Sign in to follow this  
spek

Big array in GLSL causes OUT_OF_MEMORY

Recommended Posts

Any idea why the code below gives me "GL_OUT_OF_MEMORY", or "internal malloc failed" errors? Because I can't believe I'm actually running out of memory.

For the first time I'm using SSBO's to get relative large (~50 .. 100 MB) into the videocard. Making the buffer & setting its size with glBufferData doesn't seem to give any problems. But loading/compiling a shader with this code kills it:

	struct TestProbe {
		vec4	staticLight[6];
	}; // 96 bytes

	layout (std430, binding=1) buffer ProbeSystem {
         	TestProbe	testProbes[262144];
	}; // 96 x 262144 = 24 MB

Making the array smaller eventually cures it, but why would this be an issue?

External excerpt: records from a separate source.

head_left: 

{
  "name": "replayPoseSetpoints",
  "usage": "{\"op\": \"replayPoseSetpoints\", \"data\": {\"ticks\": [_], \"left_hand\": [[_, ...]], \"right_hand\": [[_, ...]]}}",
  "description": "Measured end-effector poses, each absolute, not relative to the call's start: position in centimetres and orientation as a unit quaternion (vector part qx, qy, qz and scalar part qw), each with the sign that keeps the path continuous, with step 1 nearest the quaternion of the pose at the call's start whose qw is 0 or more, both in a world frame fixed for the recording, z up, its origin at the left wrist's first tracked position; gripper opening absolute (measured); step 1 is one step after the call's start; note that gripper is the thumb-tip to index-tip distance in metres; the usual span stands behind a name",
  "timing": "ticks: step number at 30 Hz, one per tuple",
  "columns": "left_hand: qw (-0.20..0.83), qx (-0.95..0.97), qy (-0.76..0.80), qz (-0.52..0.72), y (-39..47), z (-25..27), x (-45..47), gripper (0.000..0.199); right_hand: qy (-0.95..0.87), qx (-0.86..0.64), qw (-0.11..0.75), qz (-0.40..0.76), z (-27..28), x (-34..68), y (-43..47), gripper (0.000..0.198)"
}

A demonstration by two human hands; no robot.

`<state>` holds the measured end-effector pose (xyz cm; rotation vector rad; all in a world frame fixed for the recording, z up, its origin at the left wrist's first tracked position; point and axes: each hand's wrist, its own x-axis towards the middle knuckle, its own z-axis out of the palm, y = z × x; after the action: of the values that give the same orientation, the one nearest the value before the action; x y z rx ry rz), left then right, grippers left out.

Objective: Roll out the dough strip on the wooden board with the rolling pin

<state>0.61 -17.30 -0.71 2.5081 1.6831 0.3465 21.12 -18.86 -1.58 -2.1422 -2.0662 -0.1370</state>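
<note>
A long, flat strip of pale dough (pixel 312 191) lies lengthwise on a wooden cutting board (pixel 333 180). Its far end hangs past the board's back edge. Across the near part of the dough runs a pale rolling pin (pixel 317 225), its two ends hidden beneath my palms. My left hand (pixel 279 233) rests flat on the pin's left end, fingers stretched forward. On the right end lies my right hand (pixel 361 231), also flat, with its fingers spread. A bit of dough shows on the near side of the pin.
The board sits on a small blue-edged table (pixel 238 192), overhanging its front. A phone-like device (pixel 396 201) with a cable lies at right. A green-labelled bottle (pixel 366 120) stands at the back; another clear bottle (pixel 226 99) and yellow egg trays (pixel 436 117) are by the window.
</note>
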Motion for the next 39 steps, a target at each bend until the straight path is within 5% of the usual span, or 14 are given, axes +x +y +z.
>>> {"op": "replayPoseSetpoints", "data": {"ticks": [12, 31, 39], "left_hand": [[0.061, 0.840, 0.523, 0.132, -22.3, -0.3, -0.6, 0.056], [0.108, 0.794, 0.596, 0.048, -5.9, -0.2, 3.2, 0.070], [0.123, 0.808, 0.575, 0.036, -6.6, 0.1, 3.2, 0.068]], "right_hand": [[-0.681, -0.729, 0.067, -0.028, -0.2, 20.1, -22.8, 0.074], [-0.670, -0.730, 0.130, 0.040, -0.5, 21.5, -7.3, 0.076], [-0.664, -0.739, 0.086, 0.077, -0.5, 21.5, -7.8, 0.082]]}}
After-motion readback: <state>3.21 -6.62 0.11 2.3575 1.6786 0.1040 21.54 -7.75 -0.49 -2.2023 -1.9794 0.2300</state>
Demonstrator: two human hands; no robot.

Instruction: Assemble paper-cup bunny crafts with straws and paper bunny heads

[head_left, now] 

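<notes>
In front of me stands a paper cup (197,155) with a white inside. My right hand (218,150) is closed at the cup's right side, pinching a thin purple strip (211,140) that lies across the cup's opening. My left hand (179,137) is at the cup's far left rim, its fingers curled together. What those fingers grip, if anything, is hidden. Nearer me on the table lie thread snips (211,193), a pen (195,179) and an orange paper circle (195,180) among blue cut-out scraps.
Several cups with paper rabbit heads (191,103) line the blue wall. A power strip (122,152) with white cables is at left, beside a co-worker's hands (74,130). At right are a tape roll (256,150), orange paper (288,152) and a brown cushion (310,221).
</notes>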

Also tried a smaller 2D array ( "testProbes[64][4096]" ), but no luck there either. My guess is that Í forgot something, the GPU trying to reserve this memory in the wrong (uniform?) area or something... OR, maybe this just can't be done in a fragment shader, and I need a ComputeShader instead?

Share this post


Link to post
Share on other sites

Can you use testProbes[]; instead of testProbes[262144]; ?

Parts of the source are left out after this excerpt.